Bugün TÜRSAB bu amacın çok uzağında kalmış ve asli görevlerini kesinlikle yerine getirmez, getiremez duruma gelmiştir.

3.) TÜRSAB kurduğu ve ortak olduğu şirketler aracılığı ile ilerisi karanlık bir mecraya doğru yol almaktadır. Her ne kadar yeni Yasa'mız bu şirketleri yasal ortama sokmuş olsa bile ticari risk üzerimizde kalmıştır.

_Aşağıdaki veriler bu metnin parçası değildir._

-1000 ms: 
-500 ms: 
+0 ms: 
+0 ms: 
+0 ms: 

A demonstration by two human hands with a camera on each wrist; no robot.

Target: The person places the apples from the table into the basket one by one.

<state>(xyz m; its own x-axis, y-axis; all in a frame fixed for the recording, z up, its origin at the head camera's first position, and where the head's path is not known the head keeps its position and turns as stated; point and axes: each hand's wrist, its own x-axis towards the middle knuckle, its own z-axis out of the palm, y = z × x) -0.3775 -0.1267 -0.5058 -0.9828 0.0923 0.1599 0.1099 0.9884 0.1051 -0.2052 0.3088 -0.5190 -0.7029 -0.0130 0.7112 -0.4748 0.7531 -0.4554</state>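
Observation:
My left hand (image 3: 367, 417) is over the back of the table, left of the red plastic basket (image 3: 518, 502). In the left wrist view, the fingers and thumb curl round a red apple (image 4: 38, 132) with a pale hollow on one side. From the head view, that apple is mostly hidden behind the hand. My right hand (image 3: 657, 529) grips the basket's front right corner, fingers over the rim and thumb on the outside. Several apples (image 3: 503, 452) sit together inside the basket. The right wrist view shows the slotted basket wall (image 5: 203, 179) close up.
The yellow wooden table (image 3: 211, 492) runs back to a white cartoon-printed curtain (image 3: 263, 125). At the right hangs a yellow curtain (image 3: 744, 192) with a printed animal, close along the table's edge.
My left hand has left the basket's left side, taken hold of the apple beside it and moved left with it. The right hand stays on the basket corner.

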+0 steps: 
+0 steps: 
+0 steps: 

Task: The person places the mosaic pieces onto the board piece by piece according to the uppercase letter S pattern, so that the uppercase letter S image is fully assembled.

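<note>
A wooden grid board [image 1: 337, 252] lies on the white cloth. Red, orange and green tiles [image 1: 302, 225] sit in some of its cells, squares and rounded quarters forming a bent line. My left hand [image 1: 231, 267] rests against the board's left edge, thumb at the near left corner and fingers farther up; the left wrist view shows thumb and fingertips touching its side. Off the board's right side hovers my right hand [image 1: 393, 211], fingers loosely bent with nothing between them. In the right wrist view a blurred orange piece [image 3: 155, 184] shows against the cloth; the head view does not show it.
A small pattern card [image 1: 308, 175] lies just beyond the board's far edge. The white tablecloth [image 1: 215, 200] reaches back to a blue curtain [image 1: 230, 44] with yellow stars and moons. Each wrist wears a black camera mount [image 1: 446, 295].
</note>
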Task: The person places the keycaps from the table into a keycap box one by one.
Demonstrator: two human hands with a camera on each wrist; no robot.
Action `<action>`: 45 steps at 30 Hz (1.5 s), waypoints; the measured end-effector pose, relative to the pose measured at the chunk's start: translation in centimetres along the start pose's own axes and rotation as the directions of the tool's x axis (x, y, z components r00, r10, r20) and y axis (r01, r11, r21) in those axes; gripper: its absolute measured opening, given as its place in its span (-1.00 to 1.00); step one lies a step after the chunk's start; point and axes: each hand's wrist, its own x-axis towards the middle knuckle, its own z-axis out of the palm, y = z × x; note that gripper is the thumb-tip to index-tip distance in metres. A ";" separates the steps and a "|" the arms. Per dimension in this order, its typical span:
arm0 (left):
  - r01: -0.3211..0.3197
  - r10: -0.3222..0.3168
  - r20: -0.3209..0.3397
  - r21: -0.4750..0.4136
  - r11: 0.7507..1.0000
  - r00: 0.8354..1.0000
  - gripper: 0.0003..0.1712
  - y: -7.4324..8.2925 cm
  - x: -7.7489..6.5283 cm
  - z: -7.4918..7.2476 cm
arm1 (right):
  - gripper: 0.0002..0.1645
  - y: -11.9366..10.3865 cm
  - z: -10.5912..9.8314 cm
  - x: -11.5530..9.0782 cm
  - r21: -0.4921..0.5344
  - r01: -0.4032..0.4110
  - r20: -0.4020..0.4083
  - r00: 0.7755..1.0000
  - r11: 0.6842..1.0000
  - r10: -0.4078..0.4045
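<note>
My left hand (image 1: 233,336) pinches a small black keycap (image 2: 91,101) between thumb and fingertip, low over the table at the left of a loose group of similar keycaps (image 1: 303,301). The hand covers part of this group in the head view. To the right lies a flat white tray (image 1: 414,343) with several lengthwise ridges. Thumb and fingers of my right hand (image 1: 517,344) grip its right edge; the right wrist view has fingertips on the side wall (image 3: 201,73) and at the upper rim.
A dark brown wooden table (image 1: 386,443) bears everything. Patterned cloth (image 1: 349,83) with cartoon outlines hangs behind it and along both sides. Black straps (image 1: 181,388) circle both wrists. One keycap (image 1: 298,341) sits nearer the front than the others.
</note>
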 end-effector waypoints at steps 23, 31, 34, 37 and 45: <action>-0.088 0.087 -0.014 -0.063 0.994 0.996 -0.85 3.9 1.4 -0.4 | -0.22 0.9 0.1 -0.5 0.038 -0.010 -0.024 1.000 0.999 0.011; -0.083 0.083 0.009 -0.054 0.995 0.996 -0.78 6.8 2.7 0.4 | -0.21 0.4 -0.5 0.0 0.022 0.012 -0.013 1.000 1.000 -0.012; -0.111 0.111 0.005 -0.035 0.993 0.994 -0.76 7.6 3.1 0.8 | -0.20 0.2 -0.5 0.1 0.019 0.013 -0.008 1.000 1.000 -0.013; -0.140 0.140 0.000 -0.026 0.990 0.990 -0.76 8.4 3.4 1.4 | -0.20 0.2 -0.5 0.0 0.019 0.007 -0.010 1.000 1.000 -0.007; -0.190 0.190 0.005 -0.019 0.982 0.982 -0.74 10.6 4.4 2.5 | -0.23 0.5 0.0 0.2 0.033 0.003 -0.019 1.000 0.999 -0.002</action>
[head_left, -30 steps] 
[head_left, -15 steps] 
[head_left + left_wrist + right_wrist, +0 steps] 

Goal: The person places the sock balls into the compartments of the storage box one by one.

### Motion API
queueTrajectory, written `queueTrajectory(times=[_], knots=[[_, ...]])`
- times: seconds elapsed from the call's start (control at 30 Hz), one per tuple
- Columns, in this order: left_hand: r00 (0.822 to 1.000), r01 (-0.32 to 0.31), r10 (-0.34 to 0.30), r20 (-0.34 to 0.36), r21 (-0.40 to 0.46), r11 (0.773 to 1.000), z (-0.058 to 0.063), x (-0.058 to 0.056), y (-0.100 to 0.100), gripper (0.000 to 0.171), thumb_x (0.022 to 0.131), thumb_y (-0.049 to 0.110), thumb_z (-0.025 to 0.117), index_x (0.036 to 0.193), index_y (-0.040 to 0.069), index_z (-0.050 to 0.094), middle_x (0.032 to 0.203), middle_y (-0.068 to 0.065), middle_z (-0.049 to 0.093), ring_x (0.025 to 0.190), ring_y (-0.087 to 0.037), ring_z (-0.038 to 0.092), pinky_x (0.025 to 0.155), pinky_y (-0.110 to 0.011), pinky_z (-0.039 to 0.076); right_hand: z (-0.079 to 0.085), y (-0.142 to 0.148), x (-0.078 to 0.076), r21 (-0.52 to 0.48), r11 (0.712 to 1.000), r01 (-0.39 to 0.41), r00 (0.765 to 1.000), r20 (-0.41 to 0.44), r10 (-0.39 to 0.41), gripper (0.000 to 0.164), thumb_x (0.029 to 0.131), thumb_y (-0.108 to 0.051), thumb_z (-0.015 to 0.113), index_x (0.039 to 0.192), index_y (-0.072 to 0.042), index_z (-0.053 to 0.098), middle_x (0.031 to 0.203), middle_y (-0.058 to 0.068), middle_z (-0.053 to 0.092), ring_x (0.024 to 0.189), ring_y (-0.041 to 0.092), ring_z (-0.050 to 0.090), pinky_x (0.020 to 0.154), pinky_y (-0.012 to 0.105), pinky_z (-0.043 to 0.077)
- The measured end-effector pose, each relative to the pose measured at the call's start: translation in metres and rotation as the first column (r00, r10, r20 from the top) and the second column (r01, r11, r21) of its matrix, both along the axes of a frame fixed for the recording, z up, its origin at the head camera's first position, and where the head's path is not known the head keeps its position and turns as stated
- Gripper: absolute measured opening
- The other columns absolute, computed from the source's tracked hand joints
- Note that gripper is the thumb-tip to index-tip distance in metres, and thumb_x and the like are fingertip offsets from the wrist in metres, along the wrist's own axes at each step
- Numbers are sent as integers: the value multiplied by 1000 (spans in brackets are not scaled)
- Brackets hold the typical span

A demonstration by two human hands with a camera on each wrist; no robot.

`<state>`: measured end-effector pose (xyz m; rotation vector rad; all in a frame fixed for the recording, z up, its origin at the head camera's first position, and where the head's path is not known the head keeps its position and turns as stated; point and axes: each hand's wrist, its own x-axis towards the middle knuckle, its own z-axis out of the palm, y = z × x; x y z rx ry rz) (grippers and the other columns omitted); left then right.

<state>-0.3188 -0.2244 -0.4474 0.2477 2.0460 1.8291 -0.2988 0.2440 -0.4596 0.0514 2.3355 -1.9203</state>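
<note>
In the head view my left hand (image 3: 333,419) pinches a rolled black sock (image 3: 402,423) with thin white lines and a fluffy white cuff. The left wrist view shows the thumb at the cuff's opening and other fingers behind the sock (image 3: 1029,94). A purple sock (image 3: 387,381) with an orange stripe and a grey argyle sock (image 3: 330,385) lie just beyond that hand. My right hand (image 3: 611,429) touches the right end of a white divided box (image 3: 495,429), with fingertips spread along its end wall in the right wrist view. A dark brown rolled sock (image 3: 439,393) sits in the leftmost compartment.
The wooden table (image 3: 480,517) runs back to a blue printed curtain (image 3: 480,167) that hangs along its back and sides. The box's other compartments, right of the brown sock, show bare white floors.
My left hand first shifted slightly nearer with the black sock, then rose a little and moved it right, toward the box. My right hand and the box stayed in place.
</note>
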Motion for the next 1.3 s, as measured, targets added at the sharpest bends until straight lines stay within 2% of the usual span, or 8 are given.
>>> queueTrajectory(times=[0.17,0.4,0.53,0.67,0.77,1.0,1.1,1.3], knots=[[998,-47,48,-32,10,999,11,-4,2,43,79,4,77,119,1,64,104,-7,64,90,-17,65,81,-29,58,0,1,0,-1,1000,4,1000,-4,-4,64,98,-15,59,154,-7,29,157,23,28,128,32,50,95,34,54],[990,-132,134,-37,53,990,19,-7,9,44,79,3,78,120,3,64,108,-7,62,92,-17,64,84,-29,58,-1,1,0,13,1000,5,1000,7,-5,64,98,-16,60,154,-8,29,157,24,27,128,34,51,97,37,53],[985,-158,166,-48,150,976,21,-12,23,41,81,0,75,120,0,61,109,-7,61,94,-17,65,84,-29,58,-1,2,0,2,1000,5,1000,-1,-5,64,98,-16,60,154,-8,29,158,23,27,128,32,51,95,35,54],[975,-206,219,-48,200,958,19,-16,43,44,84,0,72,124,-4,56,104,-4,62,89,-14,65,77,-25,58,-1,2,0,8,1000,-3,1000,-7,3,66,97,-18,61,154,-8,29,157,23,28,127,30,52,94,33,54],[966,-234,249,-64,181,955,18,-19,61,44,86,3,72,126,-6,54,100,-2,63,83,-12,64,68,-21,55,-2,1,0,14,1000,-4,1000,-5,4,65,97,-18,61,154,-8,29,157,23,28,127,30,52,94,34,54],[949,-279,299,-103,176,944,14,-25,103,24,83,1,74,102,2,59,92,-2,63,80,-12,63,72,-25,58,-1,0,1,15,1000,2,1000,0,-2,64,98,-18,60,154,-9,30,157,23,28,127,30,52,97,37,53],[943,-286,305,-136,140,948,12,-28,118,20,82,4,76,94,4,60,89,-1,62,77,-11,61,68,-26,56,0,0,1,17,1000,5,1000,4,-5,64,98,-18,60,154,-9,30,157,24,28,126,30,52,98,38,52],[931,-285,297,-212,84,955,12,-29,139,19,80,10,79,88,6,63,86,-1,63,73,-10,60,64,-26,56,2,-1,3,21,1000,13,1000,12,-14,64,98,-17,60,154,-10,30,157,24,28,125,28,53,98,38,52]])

Bugünkü TÜRSAB Yönetimi geçtiğimiz dönemde yetkisi olmadığı halde bazı şirketler kurmuş, gayri menkullerimizi ipotek ederek Formula 1 Otomobil Yarışı biletleri satın almak için krediler temin etmiş, aldığı biletleri satamayarak zarara uğramış, bu zararı karşılamak için Türk Seyahat Acentalarına uyguladığı fiyatlardan bile daha ucuzuna yabancılara bilet satmak zorunda kalmış, ancak bu sayede zararını kamufle edebilmiş olmakla kalmamış, kendi üyesi ile haksız rekabet ortamı yaratmış, daha da kötüsü üyelerini yurt dışı acenteleri nezdinde zor durumlarda bırakmıştır.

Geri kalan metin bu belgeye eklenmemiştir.